Key Takeaways
- Barney Hussey-Yeo, founder of AI financial assistant Cleo, once funded his entire university education playing online poker, before complex Game Theory Optimal (GTO) solvers became mainstream.
- Today, Hussey-Yeo has a personal AI agent that plays low-stakes online poker for him, generating a passive income of approximately $200,000 per year.
- The advent of GTO solvers around 2016-17 transformed online poker from a game of human intuition and strategy into a largely "solved game" where optimal algorithmic play often prevails.
- This highlights a sharp insight for founders: identify problems that are, or are becoming, algorithmically solvable, then automate their execution to capture value and free up human bandwidth.
The Method
Barney Hussey-Yeo wasn't just good at online poker; he was good enough to pay for university. This was in an era when human ingenuity and psychological reads held sway. Then, the landscape shifted dramatically. Around 2016 or 2017, Game Theory Optimal (GTO) solvers arrived. As John Collison clarified on the podcast, GTO is about “doing the exact right thing that the probability tables would tell you that you should do, right?”
These solvers effectively codified the optimal strategy for nearly every poker scenario, turning a game of calculated risk and human reads into a computational exercise. Hussey-Yeo describes it starkly: “we actually learned how you could build beat the game. You it's still right at the, you know, the edge... but it's basically a solved game, which means online play is kind of is dead now, but you should play tournaments.”
But rather than mourn the loss of human dominance, Hussey-Yeo saw an opportunity. For him, the game wasn't truly dead; it was just solved. His solution? Build an AI agent to play for him. It's not a grand, sentient AI, but a focused algorithm. “I've just built an AI agent uh that now plays for me and earns rake back,” Hussey-Yeo revealed, adding, “So I make about I shouldn't say this publicly, but I earn about 200k every year now just through my little agent that plays and barely beats the low stakes.” This agent exploits the now-known optimal strategies, consistently extracting small but cumulative wins at tables where human players still make mistakes. It's arbitrage, but with algorithms.
His method is deceptively simple: find a domain where the "optimal" strategy is largely known or can be computed, and then deploy an automated agent to execute it relentlessly, capturing value that humans either miss or can't execute consistently. It's about letting machines do what they do best – tireless, emotionless, optimal execution – in a well-defined environment.
Where This Breaks Down
Hussey-Yeo's poker AI is a powerful illustration, but it's not a universal blueprint. This method hinges entirely on the "solved game" premise, and not every domain is neatly solvable by current AI. Poker, at low stakes, became predictable enough. High-stakes poker, however, still demands human adaptability, reading opponents, and handling unexpected variables that even GTO solvers can't fully account for when other players are also optimizing. The game continually evolves, and human intuition at the bleeding edge remains critical.
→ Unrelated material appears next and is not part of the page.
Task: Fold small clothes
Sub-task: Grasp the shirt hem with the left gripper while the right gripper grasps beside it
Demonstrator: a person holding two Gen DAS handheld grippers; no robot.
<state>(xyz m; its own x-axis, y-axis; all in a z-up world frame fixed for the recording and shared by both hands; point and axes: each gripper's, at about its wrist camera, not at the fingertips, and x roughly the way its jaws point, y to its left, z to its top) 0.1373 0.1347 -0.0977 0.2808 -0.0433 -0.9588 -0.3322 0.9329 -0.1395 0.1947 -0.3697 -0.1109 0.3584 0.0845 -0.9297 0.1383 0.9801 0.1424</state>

This approach also stumbles in highly regulated industries or those demanding deep empathy. While Cleo applies AI to finance, the human element of understanding complex customer needs or navigating nuanced regulatory hurdles (which Hussey-Yeo discussed in other parts of the episode, highlighting UK vs. US financial regulation) often prevents full automation. You can't just deploy a bot to handle every aspect of a startup that requires trust, human interaction, or creative problem-solving in truly novel situations. And, of course, there's the ethical question: if you're not transparent about an AI playing, is it fair play? For this method to work, the "rules" of the game must be stable, the stakes appropriately low, and the environment largely unreactive to advanced AI deployment.
What to Do With This
Founders in their 20s and 30s should absorb Hussey-Yeo's mindset. Stop thinking about AI as a distant, general intelligence that will solve everything. Instead, look for "solved games" within your own business. What repetitive tasks, decision-heavy workflows, or data analysis points are currently handled by humans, but could be reduced to a set of optimal, algorithmic rules?
This week, pick one internal process. Maybe it's customer support triage, initial sales outreach qualification, or even onboarding new employees. Map out the decisions made at each step. Are those decisions based on clear parameters, even if complex for a human to execute consistently? If so, you're looking at a solvable problem. Don't aim for AGI; aim for algorithmic arbitrage. Build a simple agent – even a script or a basic rule-based AI – to handle the predictable 80% of that task. This isn't about eliminating jobs, it's about shifting your team's energy from repetitive execution to the truly creative, human-centric problems only they can solve. Follow Hussey-Yeo's lead: free your human capital by automating the "solved." The passive income might surprise you, not just in cash, but in reclaimed time and focus.